Just the other night, on a dark night, I once again proved my fear of small animals in confined spaces. Let me set the scene. It was just after midnight and as I couldn’t sleep I was watching some documentary whilst my wife slept beside me like a baby. The bluish glow of the TV filled the bedroom and all was dead silent. Then I saw a moth flickering around the room, bloody hell that’s a bloody big moth, oh crap it is a moth...it’s a bat!

The bat, or as I nicknamed him Batman, was circling around in the blue darkness, flying loops around my bedroom, with a odd flapping sound. So what do you do in such situations...dive under the blankets of course. I flung the blankets over my head as if I was hiding behind a force field, the magical steel blanket will protect me. I could hear the bat dive bombing over my head in the darkness, a flashing silhouette through the thin blanket. He was coming after me; at least that’s what my brain was telling the rest of my body.

Images from horror movies where bats get tangled up in people’s hair whilst they scream like new-born babies flashed before my eyes. Vampire bats that suck blood from innocent cows whilst they graze in fields, I was having a panic attack!
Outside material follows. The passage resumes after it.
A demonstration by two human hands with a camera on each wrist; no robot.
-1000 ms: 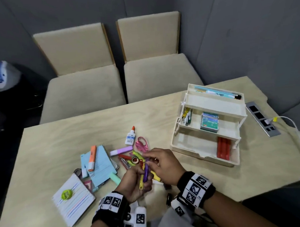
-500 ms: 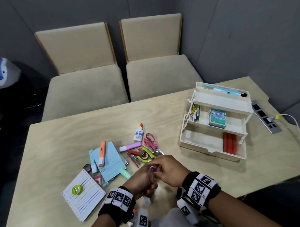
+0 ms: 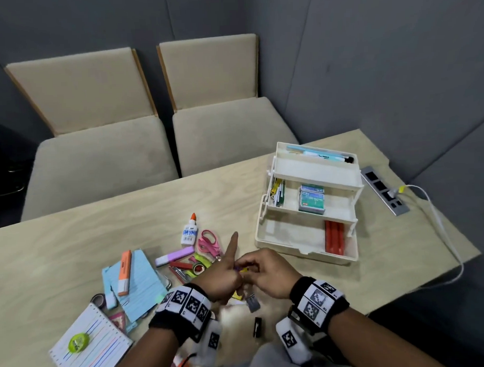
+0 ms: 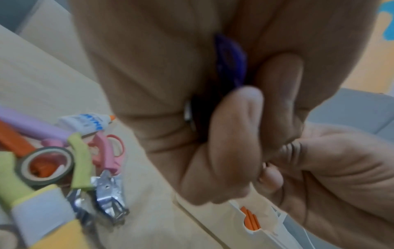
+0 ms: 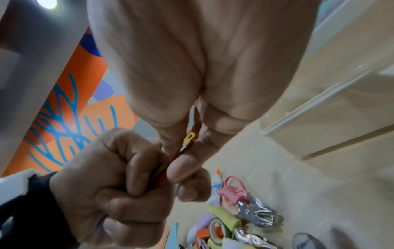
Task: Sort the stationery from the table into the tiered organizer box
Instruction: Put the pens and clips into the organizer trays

And of course what does a grown man do in these situations; wake up his wife of course.
“Boba wake up there’s a bat in the room,” I whispered. OK, I didn’t whisper I yelled. “A what,” came the sleeping reply. “A bloody bat is flying around our bedroom,” there was a touch of panic in my voice that my wife picked up on. She now saw me in the foetus position holding the blanket over my head.

She poked her head up and saw Batman looping around in the darkness. “Ah, poor thing, it is scared,” she answered. Not half as scared as I am, “what shall we do,” I replied. I peeked over the edge of the blanket as a soldier in World War I would sneak a look over the trenches.

Then another bluish light got my attention, but this time from under the blankets. “What are you doing,” I asked my wife. “Looking on Google for an answer on how to deal with bats in bedrooms,” she replied as if it was something she searched for everyday. As Batman dive bombed me like a Japanese zero fighter in Pearl Harbour my wife was watching YouTube videos on bats on her iPad! I was in a Monty Python sketch.

“Aha, it says all we need to do is remain calm and open the windows and it will find a way to fly out by itself,” she exclaimed thanking Google. There were two problems with this theory, remain calm and open a window. The window was a problem because Mr. Batman had flown in the house from the dining room, taken a right turn at the WC and flown into our bedroom. The windows were closed in our room. And I was about as calm as a turkey at Christmas.

“I will open the window,” said my wife. Good idea. I added “open both of them whilst you are there.” Batman circled around her head, I cowered under the blanket and the documentary still blared in the background. “Now fly out,” said my wife to the bat as if speaking to a baby. Batman had other plans. For the next ten minutes he flew around the bedroom, I have a feeling he was doing it on purpose just to annoy me. I was stuck under my blanket shield whilst Batman performed flying stunts around the lampshade. And in the darkness I heard my wife laughing “do you remember that time when the mouse came into our house...” I knew it!